### The problem
Your answer must be every line of the data that contains "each".
** Source material follows **
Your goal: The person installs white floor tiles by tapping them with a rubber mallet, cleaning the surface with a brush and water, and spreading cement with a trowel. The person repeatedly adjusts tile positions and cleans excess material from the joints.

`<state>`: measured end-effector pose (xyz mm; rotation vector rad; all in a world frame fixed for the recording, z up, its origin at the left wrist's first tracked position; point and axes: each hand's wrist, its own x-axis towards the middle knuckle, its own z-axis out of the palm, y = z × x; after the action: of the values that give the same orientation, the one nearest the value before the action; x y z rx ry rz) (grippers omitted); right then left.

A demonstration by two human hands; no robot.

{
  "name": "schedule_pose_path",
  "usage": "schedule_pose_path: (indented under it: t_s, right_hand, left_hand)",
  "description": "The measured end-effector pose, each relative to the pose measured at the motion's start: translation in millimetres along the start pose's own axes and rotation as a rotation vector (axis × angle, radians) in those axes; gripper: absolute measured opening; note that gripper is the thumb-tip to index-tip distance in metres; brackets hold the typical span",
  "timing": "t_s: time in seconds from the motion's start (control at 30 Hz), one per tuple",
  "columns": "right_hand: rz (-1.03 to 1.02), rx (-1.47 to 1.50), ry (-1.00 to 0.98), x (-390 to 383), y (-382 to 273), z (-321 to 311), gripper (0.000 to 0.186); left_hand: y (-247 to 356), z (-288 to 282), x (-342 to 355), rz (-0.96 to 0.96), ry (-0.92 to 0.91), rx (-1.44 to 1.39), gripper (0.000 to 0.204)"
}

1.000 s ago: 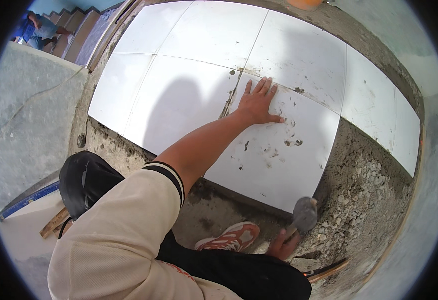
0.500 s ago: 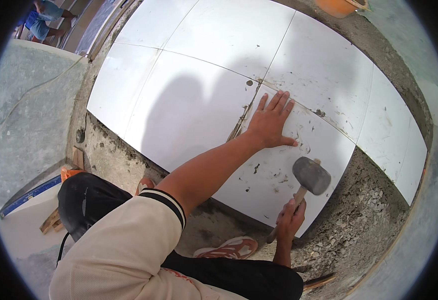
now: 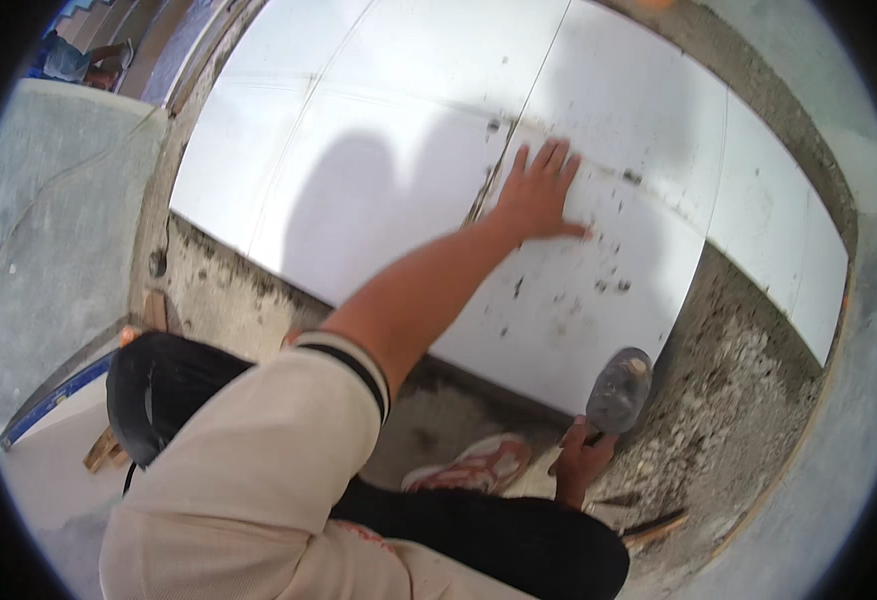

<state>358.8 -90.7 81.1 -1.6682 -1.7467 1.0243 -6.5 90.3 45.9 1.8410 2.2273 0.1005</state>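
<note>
My left hand lies flat with fingers spread on a white floor tile, close to its far left corner. Grey mortar specks dot that tile. In my right hand is the handle of a rubber mallet, its dark grey head over the tile's near right corner. Whether the head touches the tile I cannot tell. Mortar smears run along the joint beside my left hand. Most of the handle is hidden by the fingers and the head.
Other white tiles adjoin on the left and far sides. Rough mortar and rubble lie right of the tile. A blue spirit level leans at the left near wood scraps. My shoe is by the near edge. Another person is far left.
The mallet has moved nearer to me and its head has turned, going from over the tile's middle right to its near right corner. My left hand stays flat on the tile.
</note>
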Motion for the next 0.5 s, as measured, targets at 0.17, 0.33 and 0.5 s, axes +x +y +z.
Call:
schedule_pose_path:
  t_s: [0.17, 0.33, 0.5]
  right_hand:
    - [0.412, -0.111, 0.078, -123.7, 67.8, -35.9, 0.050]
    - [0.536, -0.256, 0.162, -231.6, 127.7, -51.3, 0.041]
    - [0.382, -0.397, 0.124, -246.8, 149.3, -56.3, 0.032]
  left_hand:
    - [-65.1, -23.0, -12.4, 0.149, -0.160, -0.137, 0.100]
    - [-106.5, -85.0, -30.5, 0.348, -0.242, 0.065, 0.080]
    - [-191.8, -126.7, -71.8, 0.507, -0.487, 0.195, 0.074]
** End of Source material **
### Answer box
`<state>`: measured end-effector pose (xyz mm; rotation vector rad; all in a world frame fixed for the recording, z up, its origin at the left wrist's first tracked position; point and axes: each hand's wrist, its own x-axis towards the middle knuckle, its own z-axis out of the palm, y = z × x; after the action: of the values that give the same orientation, the one nearest the value before the action; x y z rx ry rz) (grippers omitted); right then left.
  "description": "The measured end-effector pose, each relative to the pose measured at the motion's start: translation in millimetres along the start pose's own axes and rotation as a rotation vector (axis × angle, radians) in those axes; gripper: absolute measured opening; note that gripper is the thumb-tip to index-tip distance in metres; brackets hold the typical span",

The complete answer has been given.